Our ability to quantify human health has improved dramatically over the years, but a particular area that has historically lagged behind is human activity and behavior. A primary obstacle hindering this endeavor is the ability to capture accurate and objective human behavior data. The recent explosion of wearable sensor technology provides potential solutions to this problem. Smartphones in particular are ubiquitous and contain an array of built-in sensors. Daynamica is a smartphone application that uses machine learning and other algorithms to automatically convert raw sensor data collected by the phone into a daily summary of a user's activity.
Converting raw sensor data into Daynamica's calendar view
Time is partitioned into a sequence of activities, which which take place at fixed locations and capture how people spend the majority of their time, and trips, which capture how we move from activity to activity. Examples of activities detected by Daynamica include home, work, eat out, shopping, and more. Trips are classified by the mode of transportation: car, bus, rail, bike, or walk. Users correct incorrectly inferred data and supplement the data with additional information on positive and negative emotions, companionship, and other trip and activity properties that cannot be inferred directly from sensor data. The figures illustrate the Daynamica data collection process, along with a sample of real data from a participant in a Minneapolis-area study.

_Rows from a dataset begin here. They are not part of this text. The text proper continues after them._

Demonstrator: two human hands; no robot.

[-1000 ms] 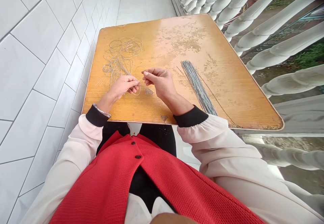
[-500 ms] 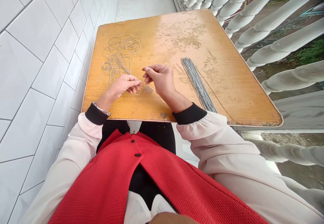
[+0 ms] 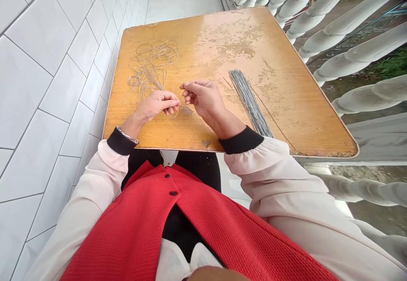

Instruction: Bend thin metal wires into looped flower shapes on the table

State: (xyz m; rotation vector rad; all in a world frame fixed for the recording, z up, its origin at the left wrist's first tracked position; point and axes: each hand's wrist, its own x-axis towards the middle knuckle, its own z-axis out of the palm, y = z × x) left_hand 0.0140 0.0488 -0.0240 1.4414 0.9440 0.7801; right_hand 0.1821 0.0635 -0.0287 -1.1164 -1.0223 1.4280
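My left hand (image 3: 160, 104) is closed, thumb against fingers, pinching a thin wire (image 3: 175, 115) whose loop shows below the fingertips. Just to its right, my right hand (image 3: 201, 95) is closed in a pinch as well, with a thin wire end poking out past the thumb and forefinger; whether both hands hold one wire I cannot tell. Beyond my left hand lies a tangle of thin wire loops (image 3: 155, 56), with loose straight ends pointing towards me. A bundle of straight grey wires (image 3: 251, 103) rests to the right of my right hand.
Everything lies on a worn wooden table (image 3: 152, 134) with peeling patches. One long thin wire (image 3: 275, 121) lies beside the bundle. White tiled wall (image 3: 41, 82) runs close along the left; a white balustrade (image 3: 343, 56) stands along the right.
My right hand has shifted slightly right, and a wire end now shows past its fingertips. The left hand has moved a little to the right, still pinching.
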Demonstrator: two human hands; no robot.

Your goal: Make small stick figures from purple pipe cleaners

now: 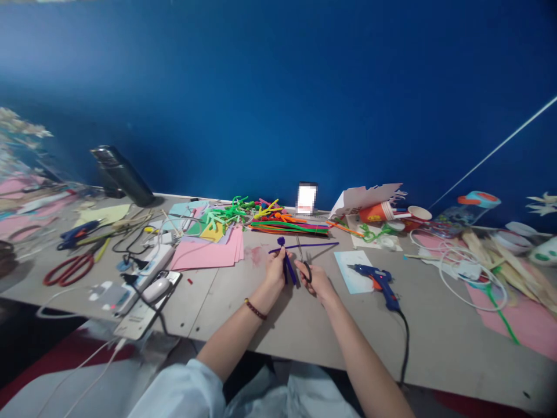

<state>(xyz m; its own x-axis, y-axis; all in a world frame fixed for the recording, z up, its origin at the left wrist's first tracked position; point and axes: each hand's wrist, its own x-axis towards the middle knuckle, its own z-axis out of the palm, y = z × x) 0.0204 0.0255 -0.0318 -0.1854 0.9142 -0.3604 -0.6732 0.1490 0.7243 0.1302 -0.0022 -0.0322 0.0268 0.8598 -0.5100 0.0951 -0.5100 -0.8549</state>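
Observation:
My left hand [275, 270] is closed around a purple pipe-cleaner figure [285, 255] with a small round top and thin arms stretching right across the table. My right hand [317, 280] grips small black-handled scissors [304, 262], their blades pointing up toward the purple strands. Both hands rest over the grey table [243, 302] near its middle. A beaded bracelet [255, 309] sits on my left wrist.
A blue glue gun [378, 282] lies right of my hands on a pale card. Behind are a pile of coloured pipe cleaners [278, 222], pink paper sheets [209, 253], paper cups [383, 212]. Red scissors [72, 268], a power strip [143, 273] and cables lie left; wooden sticks [500, 255] right.

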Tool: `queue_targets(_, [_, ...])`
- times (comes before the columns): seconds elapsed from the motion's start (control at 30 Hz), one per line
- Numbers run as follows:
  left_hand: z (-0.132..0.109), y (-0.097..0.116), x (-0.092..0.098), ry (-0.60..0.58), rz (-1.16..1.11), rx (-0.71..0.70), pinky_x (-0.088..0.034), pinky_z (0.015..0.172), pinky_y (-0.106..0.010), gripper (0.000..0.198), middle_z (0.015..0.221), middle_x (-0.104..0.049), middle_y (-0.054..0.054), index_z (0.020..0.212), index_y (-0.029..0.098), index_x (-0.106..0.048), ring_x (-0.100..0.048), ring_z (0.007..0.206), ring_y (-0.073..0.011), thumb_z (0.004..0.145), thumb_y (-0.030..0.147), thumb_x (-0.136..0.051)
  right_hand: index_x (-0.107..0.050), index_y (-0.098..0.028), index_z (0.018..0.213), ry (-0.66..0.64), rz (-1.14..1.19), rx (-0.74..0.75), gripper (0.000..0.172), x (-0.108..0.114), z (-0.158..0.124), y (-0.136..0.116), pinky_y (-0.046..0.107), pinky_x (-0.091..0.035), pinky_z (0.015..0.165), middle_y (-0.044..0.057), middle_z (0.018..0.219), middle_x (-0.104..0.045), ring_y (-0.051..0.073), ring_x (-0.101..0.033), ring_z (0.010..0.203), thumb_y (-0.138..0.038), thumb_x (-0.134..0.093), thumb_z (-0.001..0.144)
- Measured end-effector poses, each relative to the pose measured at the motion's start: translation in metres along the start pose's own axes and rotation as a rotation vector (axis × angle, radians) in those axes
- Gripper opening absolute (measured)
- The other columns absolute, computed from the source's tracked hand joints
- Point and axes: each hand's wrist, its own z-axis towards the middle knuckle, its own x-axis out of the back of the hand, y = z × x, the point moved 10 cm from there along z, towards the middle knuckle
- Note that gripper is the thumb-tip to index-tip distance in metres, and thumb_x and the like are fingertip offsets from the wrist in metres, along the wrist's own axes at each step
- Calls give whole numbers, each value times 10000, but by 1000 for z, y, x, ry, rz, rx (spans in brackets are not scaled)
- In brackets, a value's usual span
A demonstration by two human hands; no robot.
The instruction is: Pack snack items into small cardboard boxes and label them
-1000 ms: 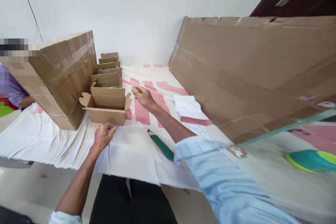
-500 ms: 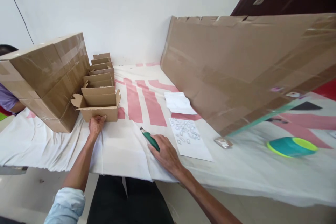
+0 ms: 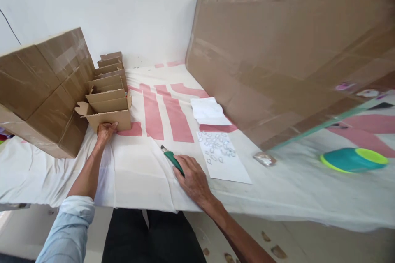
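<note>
My left hand [image 3: 106, 132], fingers curled, presses low against the front wall of a small open-topped cardboard box [image 3: 121, 121]. The fingertips are partly hidden from me. The box stands upright with its flaps raised, at the near end of a row of similar open boxes [image 3: 106, 83]. A green utility knife [image 3: 172, 160] is held in my right hand [image 3: 194, 178], which rests on the cloth-covered table. Its tip points forward and left, apart from the boxes. Just right of that hand lies a sheet of paper with small drawn shapes [image 3: 226, 168].
Stacked taped cartons [image 3: 61, 94] stand left of the row. A large cardboard panel [image 3: 262, 57] leans at the right. A folded white paper [image 3: 208, 111], a small clear-wrapped packet [image 3: 264, 158] and a teal-and-yellow container [image 3: 345, 160] lie on the white-and-red cloth [image 3: 145, 176].
The small box and my left hand have shifted slightly away from me, showing more red cloth in front of the box. My right hand still holds the knife. The camera view has tilted down.
</note>
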Motion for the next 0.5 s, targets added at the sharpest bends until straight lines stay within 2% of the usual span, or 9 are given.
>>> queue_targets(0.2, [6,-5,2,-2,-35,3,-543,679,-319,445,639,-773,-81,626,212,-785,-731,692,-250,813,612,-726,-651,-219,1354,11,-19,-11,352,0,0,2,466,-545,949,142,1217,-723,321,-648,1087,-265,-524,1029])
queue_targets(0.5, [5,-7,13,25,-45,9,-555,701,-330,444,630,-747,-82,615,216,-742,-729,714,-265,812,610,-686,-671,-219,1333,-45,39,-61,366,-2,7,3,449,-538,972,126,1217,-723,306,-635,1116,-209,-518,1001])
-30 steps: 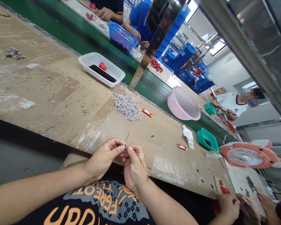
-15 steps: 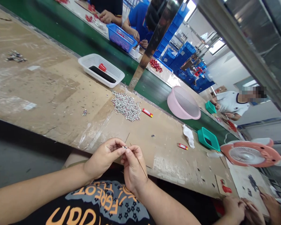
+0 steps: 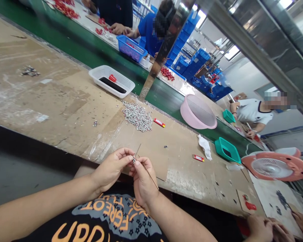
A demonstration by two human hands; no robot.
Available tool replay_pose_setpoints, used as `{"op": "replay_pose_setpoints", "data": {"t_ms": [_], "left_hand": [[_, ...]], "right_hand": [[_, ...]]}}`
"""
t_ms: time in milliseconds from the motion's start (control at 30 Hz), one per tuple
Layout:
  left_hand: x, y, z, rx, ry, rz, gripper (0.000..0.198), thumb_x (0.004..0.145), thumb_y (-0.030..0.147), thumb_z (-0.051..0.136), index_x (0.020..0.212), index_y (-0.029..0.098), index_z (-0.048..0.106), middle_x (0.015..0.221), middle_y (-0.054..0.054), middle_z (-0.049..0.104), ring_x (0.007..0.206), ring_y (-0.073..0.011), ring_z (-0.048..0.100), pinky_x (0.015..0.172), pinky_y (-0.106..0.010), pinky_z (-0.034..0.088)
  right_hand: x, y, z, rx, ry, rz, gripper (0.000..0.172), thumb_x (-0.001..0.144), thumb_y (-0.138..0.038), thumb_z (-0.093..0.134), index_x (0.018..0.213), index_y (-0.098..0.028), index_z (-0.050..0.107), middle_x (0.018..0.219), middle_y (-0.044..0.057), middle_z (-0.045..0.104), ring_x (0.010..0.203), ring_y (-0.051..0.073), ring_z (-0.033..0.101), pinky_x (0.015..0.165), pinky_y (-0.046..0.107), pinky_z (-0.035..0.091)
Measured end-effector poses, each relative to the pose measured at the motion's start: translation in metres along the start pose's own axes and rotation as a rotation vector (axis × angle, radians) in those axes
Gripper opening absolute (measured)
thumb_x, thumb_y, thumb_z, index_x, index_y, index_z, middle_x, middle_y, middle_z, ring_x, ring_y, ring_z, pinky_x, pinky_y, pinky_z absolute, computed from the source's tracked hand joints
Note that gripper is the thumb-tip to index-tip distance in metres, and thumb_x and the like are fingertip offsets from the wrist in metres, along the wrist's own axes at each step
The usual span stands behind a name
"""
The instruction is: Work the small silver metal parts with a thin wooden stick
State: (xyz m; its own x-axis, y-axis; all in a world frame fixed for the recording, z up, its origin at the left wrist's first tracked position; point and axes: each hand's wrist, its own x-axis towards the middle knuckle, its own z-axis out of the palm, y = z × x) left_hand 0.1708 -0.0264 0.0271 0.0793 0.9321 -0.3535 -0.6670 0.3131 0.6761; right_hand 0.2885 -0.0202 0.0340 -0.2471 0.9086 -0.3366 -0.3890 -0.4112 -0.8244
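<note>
worn wooden workbench [image 3: 65, 101] runs ahead of a black t-shirt [image 3: 116, 218]; its orange print [image 3: 116, 210] is upside down, letters cut off and hard to make out. left hand [image 3: 110, 169] and right hand [image 3: 143, 183] pinch a tiny metal part [image 3: 133, 160] at the fingertips above the bench edge, partly hidden, right also gripping a thin stick [image 3: 148, 174]. heap of silver parts [image 3: 137, 116] lies beyond.

A tiny silver part [image 3: 133, 160] is pinched in midair, too small to make out in detail. A thin wooden stick [image 3: 148, 174] slants steeply just beside it, straight and unbroken, its lower end pointing down toward the bench edge.
</note>
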Motion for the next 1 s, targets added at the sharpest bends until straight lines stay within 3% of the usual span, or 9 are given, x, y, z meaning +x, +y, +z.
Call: {"op": "replay_pose_setpoints", "data": {"t_ms": [200,500,667,867,1000], "left_hand": [[-0.005,0.004,-0.001,0.020,-0.049,-0.007,0.019,0.079,0.024,0.067,0.091,0.019,0.054,0.081,0.000,0.061,0.069,-0.0120,0.059,0.063,-0.025,0.048],[-0.008,0.006,-0.001,0.090,-0.013,0.058,0.023,0.080,0.022,0.065,0.100,0.019,0.052,0.076,0.003,0.059,0.065,-0.0098,0.056,0.059,-0.022,0.047],[-0.006,0.006,-0.003,0.135,-0.077,0.072,0.019,0.080,0.023,0.065,0.094,0.019,0.053,0.079,0.001,0.062,0.070,-0.0107,0.057,0.066,-0.024,0.048],[-0.009,0.007,-0.001,0.114,-0.072,0.007,0.016,0.081,0.025,0.064,0.093,0.016,0.059,0.090,-0.004,0.065,0.081,-0.0147,0.060,0.074,-0.029,0.049],[-0.011,0.003,-0.001,0.083,-0.055,0.020,0.017,0.079,0.023,0.065,0.093,0.017,0.058,0.085,-0.003,0.064,0.078,-0.0145,0.060,0.074,-0.029,0.048]], "right_hand": [[-0.001,0.000,0.000,-0.011,-0.015,-0.026,0.014,0.079,-0.027,0.066,0.081,-0.019,0.055,0.075,-0.002,0.056,0.067,0.009,0.049,0.064,0.022,0.041],[-0.006,-0.002,0.003,-0.016,-0.094,-0.043,0.015,0.079,-0.026,0.066,0.086,-0.019,0.054,0.083,-0.001,0.059,0.072,0.009,0.051,0.067,0.023,0.043],[-0.004,-0.001,0.000,-0.026,-0.040,-0.047,0.017,0.078,-0.026,0.067,0.084,-0.019,0.052,0.080,-0.002,0.058,0.070,0.009,0.052,0.066,0.023,0.043],[-0.003,0.000,-0.003,-0.029,-0.043,-0.096,0.015,0.080,-0.026,0.064,0.079,-0.018,0.051,0.076,-0.002,0.055,0.068,0.009,0.050,0.065,0.022,0.043],[-0.003,0.001,-0.003,-0.038,-0.044,-0.096,0.015,0.079,-0.025,0.065,0.082,-0.018,0.052,0.076,-0.002,0.056,0.069,0.009,0.051,0.067,0.023,0.043]]}}
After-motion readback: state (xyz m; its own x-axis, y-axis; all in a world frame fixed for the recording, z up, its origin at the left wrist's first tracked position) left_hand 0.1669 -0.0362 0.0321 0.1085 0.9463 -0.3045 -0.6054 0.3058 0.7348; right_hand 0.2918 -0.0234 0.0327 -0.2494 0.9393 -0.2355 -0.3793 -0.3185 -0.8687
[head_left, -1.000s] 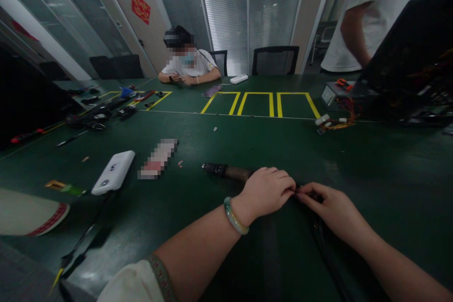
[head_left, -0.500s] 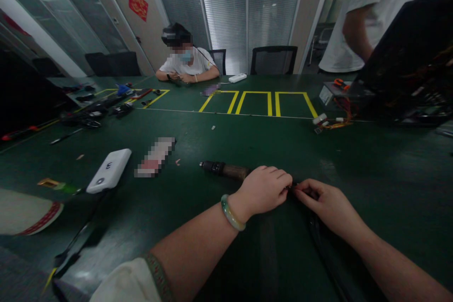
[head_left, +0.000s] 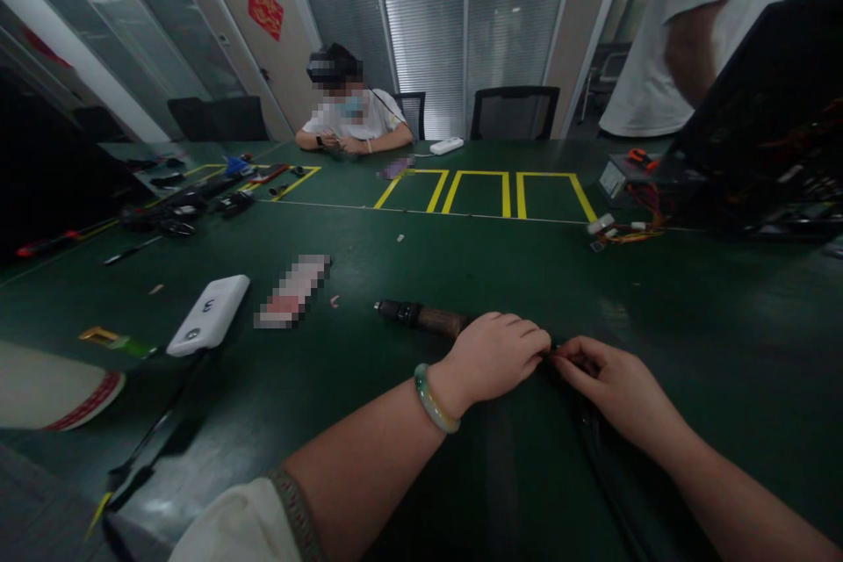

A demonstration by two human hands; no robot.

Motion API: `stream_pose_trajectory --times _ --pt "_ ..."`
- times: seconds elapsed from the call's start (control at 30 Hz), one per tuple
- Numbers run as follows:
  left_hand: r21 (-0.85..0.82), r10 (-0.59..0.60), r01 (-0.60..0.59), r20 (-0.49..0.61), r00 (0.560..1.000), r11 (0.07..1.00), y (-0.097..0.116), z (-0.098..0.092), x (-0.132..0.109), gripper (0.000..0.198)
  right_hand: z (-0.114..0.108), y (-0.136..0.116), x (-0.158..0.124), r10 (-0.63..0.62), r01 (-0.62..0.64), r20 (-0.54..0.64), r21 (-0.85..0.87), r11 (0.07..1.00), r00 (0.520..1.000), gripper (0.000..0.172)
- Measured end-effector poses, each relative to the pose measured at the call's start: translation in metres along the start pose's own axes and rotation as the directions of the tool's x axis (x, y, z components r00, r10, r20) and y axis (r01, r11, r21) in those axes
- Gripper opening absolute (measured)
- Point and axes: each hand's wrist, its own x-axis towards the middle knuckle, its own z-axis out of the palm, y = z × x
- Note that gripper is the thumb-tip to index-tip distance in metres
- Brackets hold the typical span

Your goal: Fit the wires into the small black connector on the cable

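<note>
An electric screwdriver (head_left: 438, 320) with a black nose and a brownish body lies on the green table, its tip pointing left. My left hand (head_left: 504, 357), with a jade bangle at the wrist, is closed over its rear end, hiding that part. Close beside it, my right hand (head_left: 602, 373) pinches a black cable (head_left: 596, 448) where it meets the tool's back end. The fingertips of both hands almost touch there, and the joint between tool and cable is mostly covered. From my right hand the cable runs down toward the table's near edge.
Left of my hands lie a white power bank (head_left: 209, 316), a blurred-out flat object (head_left: 293, 291) and a green-handled screwdriver (head_left: 122, 342). Dark tools and cables (head_left: 177, 211) lie farther left. A metal box with wires (head_left: 623, 180) stands at right. Across the table sits a person (head_left: 359, 118); another stands right.
The whole view has shifted slightly, with everything a little farther right. Both hands keep the same hold on the electric screwdriver and cable. The standing person's arm has moved.
</note>
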Motion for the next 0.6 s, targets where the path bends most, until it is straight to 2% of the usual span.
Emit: stream_pose_trajectory --times 0.13,0.37,0.5,0.6 --pt "-0.016 0.005 -0.005 -0.004 1.000 1.000 0.0004 0.0000 -0.0007 0.007 0.0008 0.0031 -0.0003 0.002 -0.002 0.004 -0.009 1.000 1.000 0.023" --pt "-0.006 -0.059 0.059 -0.002 0.998 0.998 0.0018 0.0009 -0.0010 0.018 0.0007 0.0016 0.0006 0.003 -0.003 0.005 -0.012 1.000 1.000 0.022" --pt "0.000 -0.019 0.019 0.009 1.000 1.000 0.0017 0.0005 -0.0006 0.008 0.0013 -0.0001 0.0005 -0.013 0.013 0.000 0.021 1.000 1.000 0.021" --pt "-0.003 0.009 -0.009 0.011 1.000 1.000 0.0026 -0.0011 -0.0004 0.010 0.0014 -0.0014 0.0003 -0.038 0.038 -0.019 0.031 0.999 0.999 0.020"
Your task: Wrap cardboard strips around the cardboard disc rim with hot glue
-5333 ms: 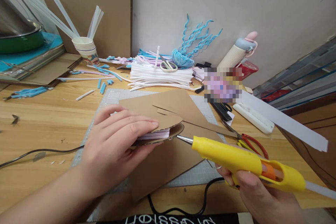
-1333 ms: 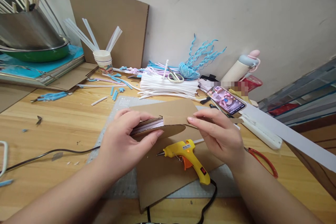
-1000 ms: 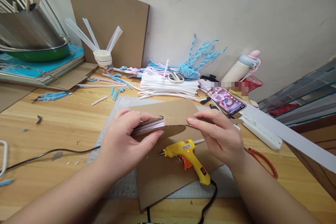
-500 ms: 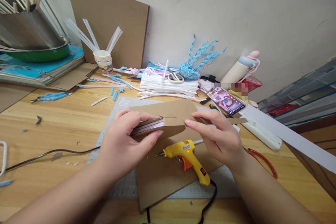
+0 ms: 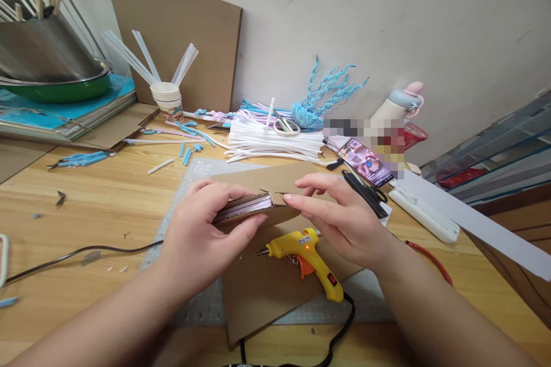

Timeline view of Daynamica data with self-reported happiness
My research focuses on developing new statistical methods to leverage unique features of human activity data, summaries of which can be found at the links below.
In addition to my dissertation work, I have been an active member of the Daynamica research group since 2017, contributing to the ongoing improvement of the Daynamica smartphone app and to its application in multiple studies. Contributions have included:
Statistical analysis of Daynamica data
Creating and implementing an interactive dashboard combining and visualizing Daynamica and ankle-mounted accelerometer data
Developing new data visualizations for exploring unique features of the Daynamica data
Creating automated pipelines for processing and cleaning data generated by Daynamica to prepare it for analysis
Planning and execution of studies involving Daynamica data collection.